“20 years ago, when I first heard about the creation of human embryonic stem cells, I knew that this was the future. I immediately requested the cells from Dr. Thomson and dropped almost everything else we were doing in our lab. It has been my focus to this day.” The person presenting is Dr. David Russell, a professor at the University of Washington. He is just one of the hundreds of researchers gathered at the BioPharmaceutical Technology Center Institute (a nonprofit supported by Promega) in Madison, Wisconsin for the 13th Annual Wisconsin Stem Cell Symposium that happened this week. This year, it’s not just a symposium, but also a celebration—it’s the 20-year anniversary of the first-ever isolation and culture of human embryonic stem (ES) cells.
In 1998, Dr. James Thomson, at the University of Wisconsin-Madison, created the first ES-cell line using donated (unused) embryos from a fertility clinic. The study sent a shockwave through the scientific community and general public. We now had the technology to grow human pluripotent ES cells—with the potential to develop into every cell type in the human body—in a dish! Thomson quickly became a celebrity scientist. (Thomson’s headshot was on the cover of the August 20, 2001 issue of Time Magazine, next to big text that read: “The Man Who Brought You Stem Cells”.)
However, not all were excited about the news. Backlash from conservative communities, who opposed the use of human embryos, resulted in a ban on developing new ES cell lines with government funding. Nonetheless, the ban did not deter researchers from studying ES cells using private or state funding. By 2001, human ES cells have been successfully derived into neural, cardiac, hematopoietic, endothelial, and insulin-producing cells. In 2010, the first in-human clinical trial was initiated; which used human ES cell-derived materials to treat spinal cord injury.

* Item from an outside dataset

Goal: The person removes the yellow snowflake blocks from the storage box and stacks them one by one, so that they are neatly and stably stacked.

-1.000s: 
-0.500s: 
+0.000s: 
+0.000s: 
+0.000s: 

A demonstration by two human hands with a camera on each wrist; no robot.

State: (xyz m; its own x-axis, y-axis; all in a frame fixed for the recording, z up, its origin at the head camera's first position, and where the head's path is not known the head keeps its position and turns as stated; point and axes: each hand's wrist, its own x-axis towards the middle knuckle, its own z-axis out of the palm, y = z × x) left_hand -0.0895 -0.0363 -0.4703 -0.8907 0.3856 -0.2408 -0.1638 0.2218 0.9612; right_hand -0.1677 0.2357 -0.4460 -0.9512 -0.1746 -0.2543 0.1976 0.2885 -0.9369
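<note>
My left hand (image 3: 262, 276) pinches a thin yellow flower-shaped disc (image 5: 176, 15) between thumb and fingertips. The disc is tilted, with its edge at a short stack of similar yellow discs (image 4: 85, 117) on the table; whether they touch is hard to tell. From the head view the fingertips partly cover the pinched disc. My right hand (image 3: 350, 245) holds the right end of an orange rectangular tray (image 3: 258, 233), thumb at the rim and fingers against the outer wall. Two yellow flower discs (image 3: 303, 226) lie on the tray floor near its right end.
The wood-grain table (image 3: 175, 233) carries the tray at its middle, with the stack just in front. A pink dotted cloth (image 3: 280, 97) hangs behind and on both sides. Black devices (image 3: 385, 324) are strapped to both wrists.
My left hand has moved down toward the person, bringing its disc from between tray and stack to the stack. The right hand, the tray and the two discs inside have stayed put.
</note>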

2006 marked another milestone in stem cell research: the discovery of induced pluripotent stem (iPS) cells. Dr. Shinya Yamanaka at Kyoto University successfully reprogrammed adult fibroblasts (common cells in connective tissue that form the extracellular matrix and collagen) to revert back into an embryonic-like pluripotent state—simply by expressing four specific genes. He named these reprogrammed cells “induced pluripotent stem cells” or iPS cells. A year later, human iPS cells were made in a similar fashion by both Thomson and Yamanaka. Yamanaka later received the 2012 Nobel Prize (some argue that Thomson deserved to share the prize).
The ability to reprogram adult cells back into a pluripotent state suggested we could create an unlimited supply of pluripotent cells that genetically matched a specific individual—without the ethical baggage of using human embryos. This meant, in theory, you could take fibroblasts from a patient with a neurological disorder, such as Parkinson’s disease, revert the fibroblasts into iPS cells, edit the “faulty genes” in those cells, then redifferentiate the healthy iPS cells into neural stem cells that can be introduced back into the same patient to produce healthy neurons. Of course, this is easier said than done. The technical difficulties and high cost of generating and editing iPS cells from individual patients have complicated the development of iPS-based treatments. Currently, there is only one human clinical trial using cells derived from iPS cells, which treats macular degeneration (an incurable eye disease that leads to blindness).
Despite the emergence of iPS cells, ES cells have continued to dominate in the clinical realm. To this date, there are 18 clinical trials using ES cells to treat various disorders, including macular degeneration, Parkinson’s disease, spinal cord injury, heart disease and diabetes. The future is bright, but there is still one major problem in ES cell-based therapies. Because ES cell treatments use donor cells from other healthy individuals—not the patients’ own cells—there is a high risk of immune rejection. But no fear, scientists have a plan.
In 2017, Dr. David Russell (mentioned in the beginning of this blog) re-engineered human ES cells to remove specific proteins—human leukocyte antigens (HLA)—from the cell surface. HLA proteins allow the immune system to determine whether the presenting cell is “self” or “foreign”. Removing HLA proteins is like wrapping the foreign cell with an invisible cloak, rendering it unnoticeable by the immune system. In his talk at the Stem Cell Symposium, Russell discussed the many advantages of using these “universal donor cells (UDCs)” to treat diseases. Only one cell line is needed, which reduces the cost, complexity and time required for clinical trials. Also, it does not require immunosuppression, which weakens the patient’s immune system. Russell and many others believe that UDCs are the future of regenerative medicine. In fact, UDC-based therapies to treat cancer, macular degeneration, skin wounds and type 1 diabetes are already being developed.
It is amazing to see how far we have come over the last 20 years. Thanks to visionary scientists like James Thomson, Shinya Yamanaka, David Russell—and countless other principal investigators, post-docs and grad students who work tirelessly in the lab every day—treatments for many life-threatening diseases may be available in the near future. Nonetheless, there is still much more to learn and many more challenges to overcome. Who knows where the next 20 years will take us?